» DATA SECTION:
--- START ---

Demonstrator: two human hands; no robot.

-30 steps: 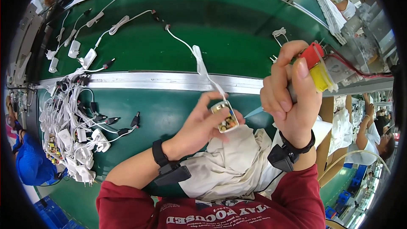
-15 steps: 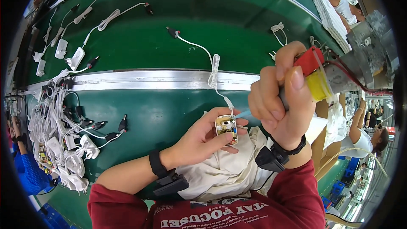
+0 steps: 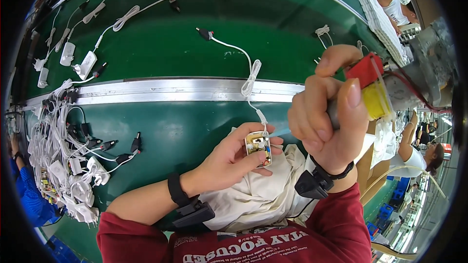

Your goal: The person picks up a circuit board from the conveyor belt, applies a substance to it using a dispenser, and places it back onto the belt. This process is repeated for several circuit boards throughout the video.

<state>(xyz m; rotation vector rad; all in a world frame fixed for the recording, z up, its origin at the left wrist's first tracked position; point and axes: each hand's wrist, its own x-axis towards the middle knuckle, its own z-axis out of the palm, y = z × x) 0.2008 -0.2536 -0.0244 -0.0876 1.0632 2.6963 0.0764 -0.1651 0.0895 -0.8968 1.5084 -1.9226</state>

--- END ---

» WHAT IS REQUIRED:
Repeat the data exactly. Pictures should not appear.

» SOLUTION FOR THIS TASK:
Demonstrator: two human hands; no robot.

-30 steps: 
-15 steps: 
+0 steps: 

Your goal: The person picks up a circuit board from the conveyor belt, applies a substance to it using a dispenser, and places it back onto the belt. This process is repeated for several circuit boards throughout the video.

<state>(xyz m; rotation vector rad; all in a world frame fixed for the recording, z up, its origin at the left wrist's first tracked position; point and axes: each hand's wrist, its own x-axis towards the middle knuckle, its own z-axis out of the palm, y = z × x) 0.2008 -0.2536 -0.0244 -0.0876 1.0632 2.6963 0.0764 -0.1651 0.0895 -0.8968 1.5084 -1.9226</state>

No additional output will be given.